▶ _EXERCISE DETAILS_: Every line from the one containing "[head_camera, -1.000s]" through the end of the listing below must be given again exactly, and nothing else; exclude pictures.

▶ _DATASET EXTRACT_:

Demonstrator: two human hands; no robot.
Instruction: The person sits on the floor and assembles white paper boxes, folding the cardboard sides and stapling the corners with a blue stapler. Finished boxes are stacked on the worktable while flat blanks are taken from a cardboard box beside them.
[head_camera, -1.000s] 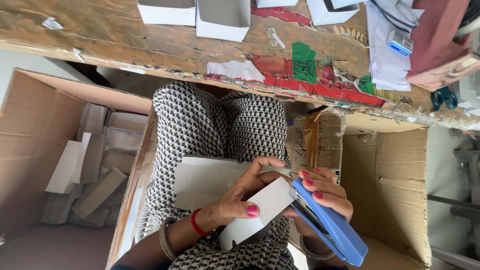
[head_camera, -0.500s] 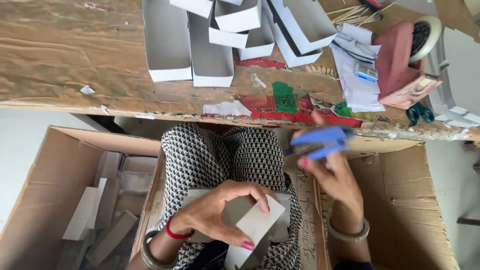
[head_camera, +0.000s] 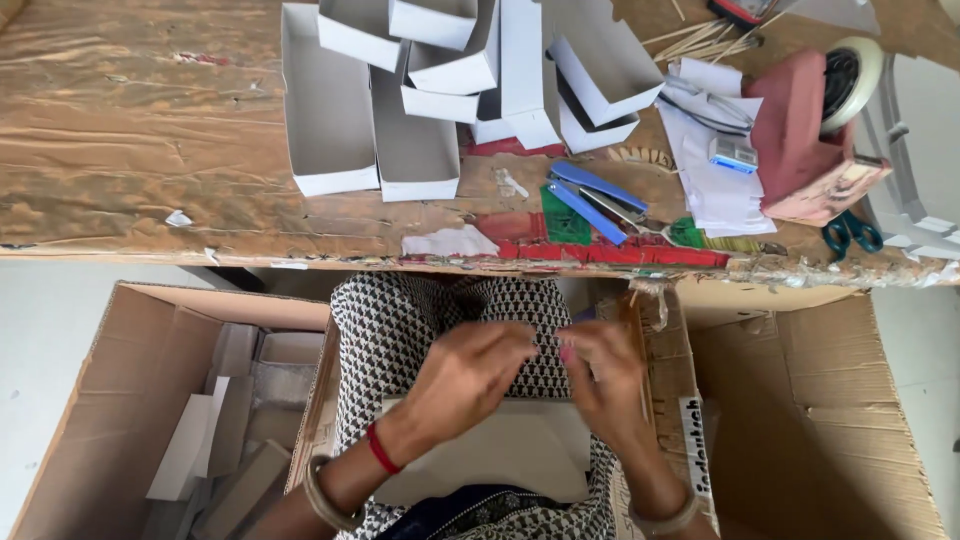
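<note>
Now: both hands on the white card in my lap

Down in my lap, my left hand and right hand meet over a flat piece of white card that rests on my patterned skirt. My fingertips come together at the card's far edge; the motion blurs them, so I cannot tell whether either hand is clamped on it or only pressing. A red band sits on my left wrist.

On the table, near its front edge and just right of the middle, lies the blue stapler, open and apart from my hands. Behind it stands a cluster of folded white boxes. Toward the right end sit a red tape dispenser and teal scissors.

Below the table's left part, a brown carton holds flat card pieces; another carton stands open at my right.
</note>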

▶ _TASK RESULT_:
[head_camera, -1.000s] 
[head_camera, -0.500s] 
[head_camera, +0.000s] 
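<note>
Now: both hands on the white card in my lap

Down in my lap, my left hand and right hand meet over a flat piece of white card that rests on my patterned skirt. My fingertips come together at the card's far edge; the motion blurs them, so I cannot tell whether either hand is clamped on it or only pressing. A red band sits on my left wrist.

On the table, near its front edge and just right of the middle, lies the blue stapler, open and apart from my hands. Behind it stands a cluster of folded white boxes. Toward the right end sit a red tape dispenser and teal scissors.

Below the table's left part, a brown carton holds flat card pieces; another carton stands open at my right.
</note>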

Reply complete, and nothing else is required.